#### EXERCISE:
When a line in the material contains the word "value", copy it.
(DATA EXCERPT begins)
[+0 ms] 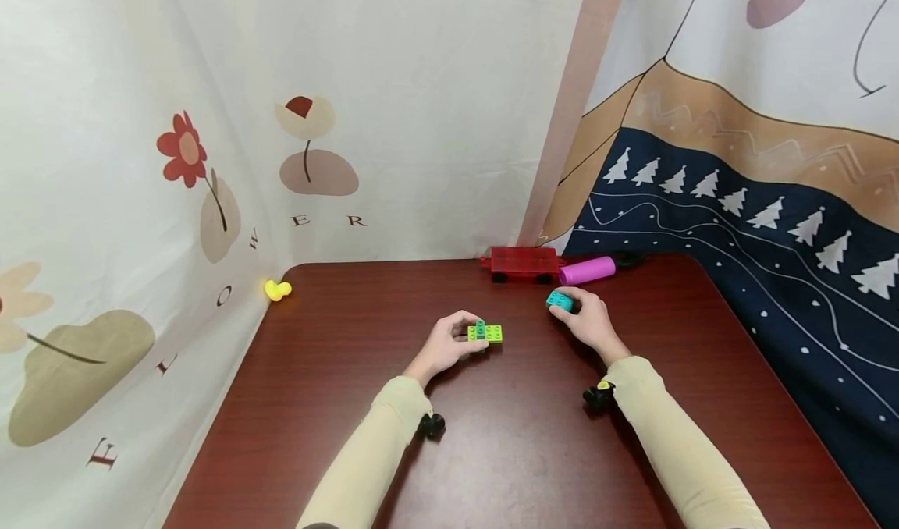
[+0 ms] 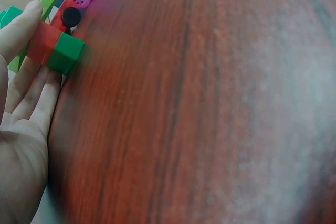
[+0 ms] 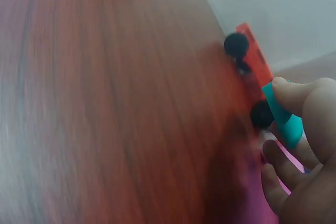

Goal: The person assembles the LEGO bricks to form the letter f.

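Observation:
My left hand (image 1: 449, 343) grips a small stack of toy building bricks (image 1: 494, 333) between thumb and fingers. From above the stack shows a lime green brick with a darker green piece on top. In the left wrist view, a red brick (image 2: 43, 43) and a green brick (image 2: 65, 54) appear lower in that stack. Farther right, my right hand (image 1: 591, 322) pinches a turquoise brick (image 1: 559, 300) with thumb and fingers, studs facing up. The right wrist view has the same turquoise brick (image 3: 283, 118) under the thumb, partly covered by it.
A red toy wagon (image 1: 523, 261) with black wheels stands at the table's far edge. Beside it lies a purple cylinder (image 1: 588, 271), with a dark item (image 1: 630, 258) behind. A yellow toy (image 1: 277, 289) sits at the far left corner. Printed cloth (image 1: 421, 123) hangs around the table (image 1: 337, 303).

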`<state>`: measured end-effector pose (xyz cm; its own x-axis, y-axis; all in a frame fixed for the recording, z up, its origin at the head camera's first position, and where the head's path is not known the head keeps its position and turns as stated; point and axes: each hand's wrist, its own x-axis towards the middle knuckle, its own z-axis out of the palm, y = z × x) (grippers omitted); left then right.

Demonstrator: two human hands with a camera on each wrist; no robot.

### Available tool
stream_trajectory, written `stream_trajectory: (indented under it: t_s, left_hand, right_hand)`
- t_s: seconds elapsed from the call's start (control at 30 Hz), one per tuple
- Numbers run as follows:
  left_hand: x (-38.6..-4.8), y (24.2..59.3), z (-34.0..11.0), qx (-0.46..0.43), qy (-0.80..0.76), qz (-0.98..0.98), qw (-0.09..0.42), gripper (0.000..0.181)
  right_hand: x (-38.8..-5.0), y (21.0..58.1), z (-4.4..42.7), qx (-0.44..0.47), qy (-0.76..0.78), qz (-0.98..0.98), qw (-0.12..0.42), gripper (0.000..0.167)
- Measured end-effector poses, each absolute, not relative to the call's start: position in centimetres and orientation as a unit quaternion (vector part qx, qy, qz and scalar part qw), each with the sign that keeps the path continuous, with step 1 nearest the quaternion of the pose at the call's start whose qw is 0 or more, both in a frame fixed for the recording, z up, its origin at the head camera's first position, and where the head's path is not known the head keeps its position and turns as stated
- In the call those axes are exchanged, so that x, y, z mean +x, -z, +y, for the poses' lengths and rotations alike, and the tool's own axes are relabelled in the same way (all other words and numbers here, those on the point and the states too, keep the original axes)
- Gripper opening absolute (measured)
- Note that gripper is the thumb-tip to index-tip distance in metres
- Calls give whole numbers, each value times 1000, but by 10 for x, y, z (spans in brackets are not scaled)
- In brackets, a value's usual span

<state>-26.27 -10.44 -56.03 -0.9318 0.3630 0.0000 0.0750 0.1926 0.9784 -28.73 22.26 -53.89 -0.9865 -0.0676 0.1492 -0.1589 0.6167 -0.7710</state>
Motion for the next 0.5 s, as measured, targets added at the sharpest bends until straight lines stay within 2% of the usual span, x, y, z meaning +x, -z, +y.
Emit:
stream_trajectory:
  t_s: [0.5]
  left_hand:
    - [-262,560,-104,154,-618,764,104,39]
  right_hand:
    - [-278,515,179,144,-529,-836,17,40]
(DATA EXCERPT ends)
#### RESPONSE:
- Calls give whole numbers, each value times 1000, but by 10 for x, y, z (spans in brackets are not scaled)
- In brackets, a value's usual span

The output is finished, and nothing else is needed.